AlphaProof Published in Nature — Olympiad-Level Formal Math via RL
Summary
Google DeepMind published the full technical description of AlphaProof in Nature (DOI 10.1038/s41586-025-09833-y), formalizing the system's silver-medal performance at IMO 2024 (28/42 points, solving 3 of 5 non-geometry problems). The paper detailed how AlphaProof used reinforcement learning against the Lean 4 theorem prover — generating millions of related problem variants to build up a self-play training curriculum — and why the approach produced proofs that were machine-verified and therefore logically guaranteed correct.
What Happened
AlphaProof's IMO 2024 result had been announced informally in July 2024; the Nature publication in November 2025 constituted the peer-reviewed scientific record with full architectural details.
The system operated in a loop. A language model (fine-tuned on formal mathematics) generated candidate Lean 4 proof steps. Lean's type checker acted as a perfect verifier, immediately accepting correct steps and rejecting incorrect ones — a reward signal with zero false positives. AlphaProof used this signal in a reinforcement learning loop, but the key innovation was the training distribution: rather than training only on competition problems (which number in the hundreds), the system generated millions of variants by systematically modifying known problems — changing constants, swapping lemmas, altering constraints — and used RL to solve these, building up a diverse library of formal proof experience.
At IMO 2024, AlphaProof was given problems translated into Lean by a human formalization team (the geometry problem required specialist formalization that the automated pipeline couldn't handle, which is why it was excluded). For the three problems it solved, AlphaProof's search ran for up to the maximum allowed time and returned machine-verified Lean proofs.
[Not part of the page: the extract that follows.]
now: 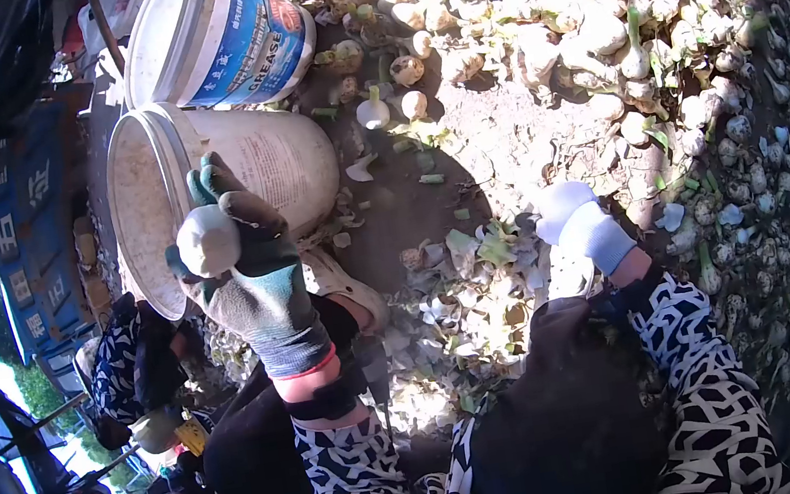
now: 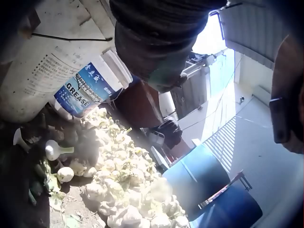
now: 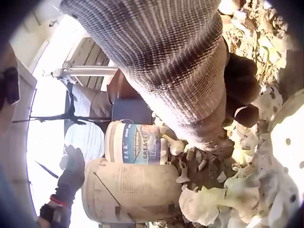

The silver medal score of 28/42 placed AlphaProof above roughly the top 50% of human competitors at the most selective mathematics competition in the world.
Why It Matters
The Nature publication made the technical contribution precise in ways that informal announcements had not. The RL-against-formal-verifier paradigm resolved a long-standing chicken-and-egg problem in automated theorem proving: you need interesting theorems to train on, but generating interesting theorems requires reasoning capability you don't yet have. AlphaProof's variant-generation approach created a self-bootstrapping curriculum that required only a modest seed of formally stated problems.
The guaranteed correctness property mattered at a level beyond benchmarks. A prose-proof AI can produce confident-sounding but subtly flawed arguments — mathematicians have noted this failure mode in all natural-language math generation systems. AlphaProof's Lean proofs were either correct or they didn't compile; there was no ambiguous middle ground. For a future in which AI assists with research-level mathematics, the ability to produce machine-checkable proofs is arguably more valuable than raw performance on competition problems. The companion Gemini Deep Think gold (July 2025, natural language) showed the two paradigms reaching comparable competition performance from opposite architectural directions.